No voló una mosca, habían sido advertidos de antemano y tenían prohibido burlarse o comentar irónicamente. Los esporádicos divagues del Mayor fueron harto conocidos por los vecinos de Floresta. Nadie supo qué ocasionó esos desvaríos diez años atrás, que lo llevaron a un largo retiro en el Aconcagua junto a viejos entrenadores de disciplinas orientales.

—Organizarán un concurso de supervivencia –comentó el Cascaciruelas siempre predispuesto a los desafíos, aunque muchas veces su torpeza le jugase en contra–, quizás nuestro grupo logre ganar…

—¡Seguro! –Mika levantó los ojos de la guía y reclinó el asiento– ¡ganaremos! Podemos sobrepasar cualquier obstáculo… –pasó un brazo por sobre los hombros de su amigo y bajó la voz– ¿Acaso no fuimos los primeros en llegar a la Basílica de Luján el año pasado?

—Bueno… –tartamudeó el Cascaciruelas con cierto recelo, jamás había confesado a su padre que había participado de una peregrinación para pagar una apuesta–, todos iban en procesión detrás de la imagen de la Virgen…

—¡No minimices! –interrumpió levantando la mano– ¡Todas esas viejitas bien hubiesen querido llegar antes a ocupar las mejores ubicaciones! ¿Que quiénes las obtuvieron?

—¡Nosotros por supuesto! –afirmó contento con la sagacidad de su vocero.

El viaje transcurrió sin muchos sobresaltos mientras el paisaje cambiaba de manera sustancial de una provincia a otra, abandonaron los grandes edificios iluminados para descansar con la tranquilidad de los campos entrerrianos. Durante la mañana correntina vieron muchos kilómetros de tierra roja como el fuego que tiñó los colectivos desde las ruedas hasta el techo. Finalmente improvisaron un almuerzo a bordo mientras traspasaban las lomadas misioneras, donde la temperatura se elevó de modo significativo.
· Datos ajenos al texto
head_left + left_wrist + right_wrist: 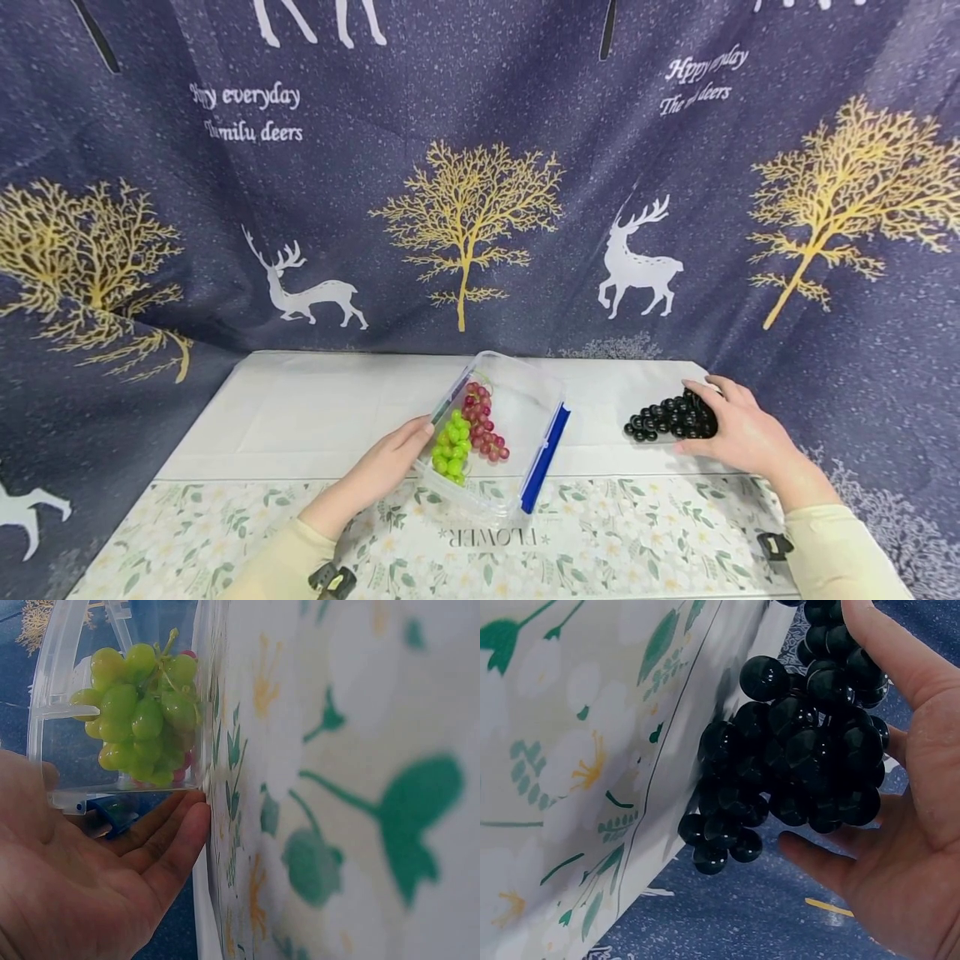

Roque Lado aprovechó el viaje y garabateaba en una pequeña libreta de cuero que ocultaba cada vez que un niño se aproximaba a preguntar algo. De hecho habían acordado acercarse cada cinco minutos para fastidiarlo. Pero las bromas terminaron cuando descubrió un silbato, colgado al cuello y oculto bajo su chaqueta, que hacía sonar con la finalidad de ahuyentarlos.

Un grupo de padres había objetado su participación, era un tipo raro y solitario. Si bien hacía casi un año que había regresado del Aconcagua, era común verlo mascullando palabras ininteligibles o trazando planos con tiza en el medio de la calle. Su médico había sugerido que volver al lugar donde se iniciaron sus desbarajustes contribuiría a poner punto final al episodio.

Nadie previó que los oscuros rincones de sus desvaríos estallarían rápida y sorpresivamente con la fuerza de un malón.